### Task prompt
Output exactly the lines below, starting with the line that has "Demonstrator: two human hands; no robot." and going on through the line that has "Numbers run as", both included, and no other lines.
Segment Start: Information supplied
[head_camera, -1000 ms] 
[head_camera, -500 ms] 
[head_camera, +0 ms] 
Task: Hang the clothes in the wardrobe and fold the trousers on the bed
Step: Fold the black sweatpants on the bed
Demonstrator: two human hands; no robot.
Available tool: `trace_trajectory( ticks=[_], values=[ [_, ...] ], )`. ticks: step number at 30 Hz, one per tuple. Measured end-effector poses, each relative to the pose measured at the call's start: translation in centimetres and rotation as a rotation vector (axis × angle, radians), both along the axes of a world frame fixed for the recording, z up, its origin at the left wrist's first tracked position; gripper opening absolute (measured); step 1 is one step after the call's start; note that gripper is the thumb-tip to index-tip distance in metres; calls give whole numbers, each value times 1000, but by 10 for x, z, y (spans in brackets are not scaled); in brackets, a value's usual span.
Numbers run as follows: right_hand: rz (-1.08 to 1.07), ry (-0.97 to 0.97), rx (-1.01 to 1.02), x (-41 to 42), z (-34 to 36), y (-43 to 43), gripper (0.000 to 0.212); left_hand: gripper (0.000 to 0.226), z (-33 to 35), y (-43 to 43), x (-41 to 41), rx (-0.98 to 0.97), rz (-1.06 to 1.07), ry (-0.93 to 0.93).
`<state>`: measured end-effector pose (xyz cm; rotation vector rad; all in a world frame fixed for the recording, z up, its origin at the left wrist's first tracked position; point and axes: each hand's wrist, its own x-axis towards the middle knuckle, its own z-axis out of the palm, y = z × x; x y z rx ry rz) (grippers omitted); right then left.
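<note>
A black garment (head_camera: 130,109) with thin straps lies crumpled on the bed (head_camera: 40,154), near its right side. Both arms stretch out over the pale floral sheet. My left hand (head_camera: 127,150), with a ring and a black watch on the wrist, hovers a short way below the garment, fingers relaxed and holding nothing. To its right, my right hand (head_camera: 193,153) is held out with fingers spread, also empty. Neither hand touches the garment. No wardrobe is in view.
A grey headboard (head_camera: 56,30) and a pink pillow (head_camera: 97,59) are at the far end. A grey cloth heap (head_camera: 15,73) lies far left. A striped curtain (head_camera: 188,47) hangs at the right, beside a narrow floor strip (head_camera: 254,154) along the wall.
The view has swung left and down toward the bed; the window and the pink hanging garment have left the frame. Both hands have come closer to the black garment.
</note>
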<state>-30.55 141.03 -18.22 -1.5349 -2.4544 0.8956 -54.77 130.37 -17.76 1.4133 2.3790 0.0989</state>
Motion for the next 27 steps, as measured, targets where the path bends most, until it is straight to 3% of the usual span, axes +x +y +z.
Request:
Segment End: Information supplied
### Solution to this exercise
Demonstrator: two human hands; no robot.
Available tool: `trace_trajectory( ticks=[_], values=[ [_, ...] ], )`. ticks: step number at 30 Hz, one per tuple. Measured end-effector poses, each relative to the pose measured at the call's start: translation in centimetres and rotation as a rotation vector (axis × angle, radians), both along the axes of a world frame fixed for the recording, z up, its origin at the left wrist's first tracked position; gripper opening absolute (measured); step 1 is one step after the call's start; note that gripper is the thumb-tip to index-tip distance in metres; calls give whole numbers, each value times 1000, but by 10 for x, z, y (spans in brackets are not scaled); in brackets, a value's usual span.
Numbers run as follows: right_hand: rz (-1.08 to 1.07), ry (-0.97 to 0.97), rx (-1.01 to 1.02), x (-41 to 42), z (-34 to 36), y (-43 to 43), gripper (0.000 to 0.212); left_hand: gripper (0.000 to 0.226), z (-33 to 35), y (-43 to 43), x (-41 to 41), rx (-0.98 to 0.97), rz (-1.06 to 1.07), ry (-0.93 to 0.93).

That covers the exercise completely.